EXERCISE GOAL:
Starting at the line that holds "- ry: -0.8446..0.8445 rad" and stopping at the line that holds "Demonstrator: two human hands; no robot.", restate the records below word for word, with both of those lines included.

Dataset records:
=== Begin Enclosure ===
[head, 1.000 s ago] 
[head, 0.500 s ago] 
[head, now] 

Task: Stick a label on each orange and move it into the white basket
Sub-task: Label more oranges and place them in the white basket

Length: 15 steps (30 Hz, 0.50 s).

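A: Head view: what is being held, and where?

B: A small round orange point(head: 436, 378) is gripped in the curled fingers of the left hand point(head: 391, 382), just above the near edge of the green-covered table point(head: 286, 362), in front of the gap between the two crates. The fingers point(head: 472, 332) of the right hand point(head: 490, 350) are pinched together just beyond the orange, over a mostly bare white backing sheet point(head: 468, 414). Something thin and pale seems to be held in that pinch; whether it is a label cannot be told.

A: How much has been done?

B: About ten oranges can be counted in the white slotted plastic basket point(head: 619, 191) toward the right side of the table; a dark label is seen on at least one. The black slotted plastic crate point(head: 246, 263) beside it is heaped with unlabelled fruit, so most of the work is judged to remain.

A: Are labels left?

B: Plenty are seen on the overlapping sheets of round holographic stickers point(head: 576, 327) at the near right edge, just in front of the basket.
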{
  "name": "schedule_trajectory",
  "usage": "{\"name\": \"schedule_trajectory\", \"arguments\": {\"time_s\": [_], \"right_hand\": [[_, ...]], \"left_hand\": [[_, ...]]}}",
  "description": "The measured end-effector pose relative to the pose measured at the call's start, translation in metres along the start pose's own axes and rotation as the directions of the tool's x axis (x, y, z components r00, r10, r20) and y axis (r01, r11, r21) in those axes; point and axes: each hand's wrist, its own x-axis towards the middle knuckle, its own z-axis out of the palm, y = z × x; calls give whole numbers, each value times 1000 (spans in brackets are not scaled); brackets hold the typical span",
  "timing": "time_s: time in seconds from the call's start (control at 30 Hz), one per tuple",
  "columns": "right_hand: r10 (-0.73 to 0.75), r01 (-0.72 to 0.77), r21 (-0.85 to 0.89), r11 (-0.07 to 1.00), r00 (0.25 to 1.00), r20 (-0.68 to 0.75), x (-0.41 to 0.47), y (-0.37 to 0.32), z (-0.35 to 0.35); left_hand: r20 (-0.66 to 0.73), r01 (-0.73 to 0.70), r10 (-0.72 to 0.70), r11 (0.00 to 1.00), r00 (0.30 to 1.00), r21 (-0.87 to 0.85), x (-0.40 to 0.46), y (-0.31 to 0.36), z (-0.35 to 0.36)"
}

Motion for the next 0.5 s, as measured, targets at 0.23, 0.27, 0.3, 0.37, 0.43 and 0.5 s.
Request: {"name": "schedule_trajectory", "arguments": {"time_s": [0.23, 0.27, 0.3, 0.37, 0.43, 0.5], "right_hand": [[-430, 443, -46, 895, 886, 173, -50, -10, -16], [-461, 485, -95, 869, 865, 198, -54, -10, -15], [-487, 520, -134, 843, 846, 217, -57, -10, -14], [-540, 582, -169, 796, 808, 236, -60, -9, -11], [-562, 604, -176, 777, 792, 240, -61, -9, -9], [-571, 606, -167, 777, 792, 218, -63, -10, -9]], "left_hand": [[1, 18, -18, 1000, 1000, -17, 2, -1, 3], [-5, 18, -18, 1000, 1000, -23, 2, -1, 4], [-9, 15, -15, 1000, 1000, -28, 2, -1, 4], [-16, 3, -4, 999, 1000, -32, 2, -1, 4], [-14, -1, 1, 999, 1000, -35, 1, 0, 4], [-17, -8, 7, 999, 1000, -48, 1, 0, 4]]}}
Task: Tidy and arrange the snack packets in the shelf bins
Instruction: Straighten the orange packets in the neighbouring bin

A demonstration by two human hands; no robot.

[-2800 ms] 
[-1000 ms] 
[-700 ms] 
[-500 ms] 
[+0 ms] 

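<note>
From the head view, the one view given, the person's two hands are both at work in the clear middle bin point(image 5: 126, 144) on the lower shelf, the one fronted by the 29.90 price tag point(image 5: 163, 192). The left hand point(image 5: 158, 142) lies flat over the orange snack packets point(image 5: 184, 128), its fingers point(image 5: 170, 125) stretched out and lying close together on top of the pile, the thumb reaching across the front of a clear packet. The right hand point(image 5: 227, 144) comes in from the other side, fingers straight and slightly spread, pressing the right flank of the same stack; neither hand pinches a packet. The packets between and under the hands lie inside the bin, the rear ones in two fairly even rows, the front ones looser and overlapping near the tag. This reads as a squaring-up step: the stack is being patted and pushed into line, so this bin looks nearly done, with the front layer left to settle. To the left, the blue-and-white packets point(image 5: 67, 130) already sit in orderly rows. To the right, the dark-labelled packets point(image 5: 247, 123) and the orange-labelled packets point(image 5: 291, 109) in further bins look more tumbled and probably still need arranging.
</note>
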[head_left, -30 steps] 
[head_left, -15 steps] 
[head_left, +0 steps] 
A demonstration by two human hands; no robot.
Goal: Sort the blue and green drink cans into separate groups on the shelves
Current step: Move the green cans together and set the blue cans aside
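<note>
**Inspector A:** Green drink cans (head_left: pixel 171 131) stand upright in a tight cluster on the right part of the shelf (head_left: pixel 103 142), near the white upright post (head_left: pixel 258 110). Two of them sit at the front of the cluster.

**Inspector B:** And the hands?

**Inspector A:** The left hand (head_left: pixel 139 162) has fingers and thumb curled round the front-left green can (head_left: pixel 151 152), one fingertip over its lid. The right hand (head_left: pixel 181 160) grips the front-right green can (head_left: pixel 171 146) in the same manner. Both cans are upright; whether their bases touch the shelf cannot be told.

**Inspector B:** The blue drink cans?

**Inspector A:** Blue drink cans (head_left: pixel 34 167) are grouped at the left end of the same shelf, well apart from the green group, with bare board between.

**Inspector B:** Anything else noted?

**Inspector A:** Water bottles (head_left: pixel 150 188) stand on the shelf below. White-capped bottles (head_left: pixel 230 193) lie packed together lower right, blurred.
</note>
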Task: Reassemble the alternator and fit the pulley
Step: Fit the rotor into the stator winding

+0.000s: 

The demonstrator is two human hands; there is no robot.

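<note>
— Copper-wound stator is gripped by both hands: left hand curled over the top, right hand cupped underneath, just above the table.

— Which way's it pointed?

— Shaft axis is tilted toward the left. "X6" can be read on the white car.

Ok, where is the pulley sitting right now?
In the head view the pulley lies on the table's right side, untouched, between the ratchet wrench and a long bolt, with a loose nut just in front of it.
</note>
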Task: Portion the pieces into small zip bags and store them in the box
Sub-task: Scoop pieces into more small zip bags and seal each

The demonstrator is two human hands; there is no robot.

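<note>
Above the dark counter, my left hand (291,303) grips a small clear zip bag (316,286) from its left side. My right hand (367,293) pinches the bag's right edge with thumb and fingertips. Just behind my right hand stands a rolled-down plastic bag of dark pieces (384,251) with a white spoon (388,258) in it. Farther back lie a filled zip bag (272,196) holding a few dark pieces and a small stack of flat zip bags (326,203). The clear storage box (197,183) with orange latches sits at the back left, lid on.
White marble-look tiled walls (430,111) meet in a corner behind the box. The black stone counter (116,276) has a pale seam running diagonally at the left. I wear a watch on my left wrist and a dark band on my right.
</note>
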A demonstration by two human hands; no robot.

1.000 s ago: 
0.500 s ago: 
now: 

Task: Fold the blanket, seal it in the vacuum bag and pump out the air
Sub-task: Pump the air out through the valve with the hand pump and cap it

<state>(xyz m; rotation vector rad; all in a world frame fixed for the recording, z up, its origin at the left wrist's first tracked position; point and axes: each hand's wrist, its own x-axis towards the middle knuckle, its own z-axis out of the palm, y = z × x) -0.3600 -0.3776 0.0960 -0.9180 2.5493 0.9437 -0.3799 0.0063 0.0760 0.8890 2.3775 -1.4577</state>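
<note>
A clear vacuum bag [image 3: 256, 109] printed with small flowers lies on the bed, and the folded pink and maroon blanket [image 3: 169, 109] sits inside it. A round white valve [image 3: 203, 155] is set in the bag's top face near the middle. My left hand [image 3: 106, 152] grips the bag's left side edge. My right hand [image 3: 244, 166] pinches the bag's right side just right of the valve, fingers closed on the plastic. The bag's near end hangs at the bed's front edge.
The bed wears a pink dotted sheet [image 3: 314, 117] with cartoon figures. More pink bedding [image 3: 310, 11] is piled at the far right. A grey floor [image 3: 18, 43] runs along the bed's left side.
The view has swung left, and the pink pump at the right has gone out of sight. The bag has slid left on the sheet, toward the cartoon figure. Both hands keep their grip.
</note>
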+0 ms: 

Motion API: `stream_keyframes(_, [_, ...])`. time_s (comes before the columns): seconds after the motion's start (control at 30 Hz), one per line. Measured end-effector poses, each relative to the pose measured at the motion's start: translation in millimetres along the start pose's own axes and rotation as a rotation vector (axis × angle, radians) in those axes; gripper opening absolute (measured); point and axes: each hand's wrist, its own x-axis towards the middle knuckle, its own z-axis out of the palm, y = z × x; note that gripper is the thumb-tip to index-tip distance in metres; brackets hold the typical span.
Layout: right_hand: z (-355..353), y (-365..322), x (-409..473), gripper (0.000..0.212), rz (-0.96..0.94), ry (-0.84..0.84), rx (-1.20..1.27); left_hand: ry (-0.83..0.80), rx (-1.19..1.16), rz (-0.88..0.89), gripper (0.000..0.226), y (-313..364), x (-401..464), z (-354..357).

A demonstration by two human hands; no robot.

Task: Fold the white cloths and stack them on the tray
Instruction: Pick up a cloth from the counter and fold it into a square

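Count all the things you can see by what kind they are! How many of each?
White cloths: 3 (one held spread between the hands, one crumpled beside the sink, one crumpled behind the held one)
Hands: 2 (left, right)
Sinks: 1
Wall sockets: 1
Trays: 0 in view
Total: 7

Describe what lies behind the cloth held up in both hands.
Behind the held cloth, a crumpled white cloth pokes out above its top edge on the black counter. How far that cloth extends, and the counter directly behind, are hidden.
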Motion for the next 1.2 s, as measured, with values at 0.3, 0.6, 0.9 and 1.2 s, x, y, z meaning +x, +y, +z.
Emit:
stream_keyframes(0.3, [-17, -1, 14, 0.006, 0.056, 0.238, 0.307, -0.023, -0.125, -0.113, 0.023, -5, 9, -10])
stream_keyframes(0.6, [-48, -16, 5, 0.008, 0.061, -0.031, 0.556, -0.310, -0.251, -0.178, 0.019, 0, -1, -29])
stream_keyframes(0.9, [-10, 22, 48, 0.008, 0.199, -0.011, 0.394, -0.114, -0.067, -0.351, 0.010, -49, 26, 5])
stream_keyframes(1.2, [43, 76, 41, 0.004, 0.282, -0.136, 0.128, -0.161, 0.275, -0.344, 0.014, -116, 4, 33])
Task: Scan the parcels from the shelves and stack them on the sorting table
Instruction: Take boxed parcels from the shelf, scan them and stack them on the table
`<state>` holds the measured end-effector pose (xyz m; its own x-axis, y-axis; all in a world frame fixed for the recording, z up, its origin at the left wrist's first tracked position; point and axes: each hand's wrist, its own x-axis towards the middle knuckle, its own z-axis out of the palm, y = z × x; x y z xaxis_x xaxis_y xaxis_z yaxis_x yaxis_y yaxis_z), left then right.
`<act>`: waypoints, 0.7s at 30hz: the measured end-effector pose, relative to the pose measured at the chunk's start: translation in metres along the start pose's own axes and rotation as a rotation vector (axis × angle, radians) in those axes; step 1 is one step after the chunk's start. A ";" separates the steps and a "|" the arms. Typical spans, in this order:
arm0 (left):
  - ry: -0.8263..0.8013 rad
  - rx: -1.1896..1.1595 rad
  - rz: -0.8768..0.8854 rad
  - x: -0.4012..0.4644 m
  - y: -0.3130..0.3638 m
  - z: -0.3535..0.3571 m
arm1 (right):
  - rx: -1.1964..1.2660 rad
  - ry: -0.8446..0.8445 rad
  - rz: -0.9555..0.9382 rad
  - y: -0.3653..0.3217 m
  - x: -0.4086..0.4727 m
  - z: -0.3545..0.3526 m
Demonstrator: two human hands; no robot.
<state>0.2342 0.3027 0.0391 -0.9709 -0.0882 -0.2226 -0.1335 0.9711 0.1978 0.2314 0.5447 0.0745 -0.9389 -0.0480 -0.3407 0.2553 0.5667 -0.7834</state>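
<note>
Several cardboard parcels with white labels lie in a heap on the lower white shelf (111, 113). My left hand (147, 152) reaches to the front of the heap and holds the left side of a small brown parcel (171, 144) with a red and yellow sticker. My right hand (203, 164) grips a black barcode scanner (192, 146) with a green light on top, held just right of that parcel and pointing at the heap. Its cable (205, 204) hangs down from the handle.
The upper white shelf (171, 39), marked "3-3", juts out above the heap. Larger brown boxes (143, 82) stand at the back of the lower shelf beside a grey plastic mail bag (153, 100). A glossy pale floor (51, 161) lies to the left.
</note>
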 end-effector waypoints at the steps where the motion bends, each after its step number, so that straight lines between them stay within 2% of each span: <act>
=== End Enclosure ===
SOLUTION TO THE PROBLEM:
  - ry: -0.8446..0.8445 rad
  - rz: -0.9555..0.9382 rad
  - y: -0.3653..0.3217 m
  - x: -0.4086..0.4727 m
  - z: -0.3545..0.3526 m
Demonstrator: two human hands; no robot.

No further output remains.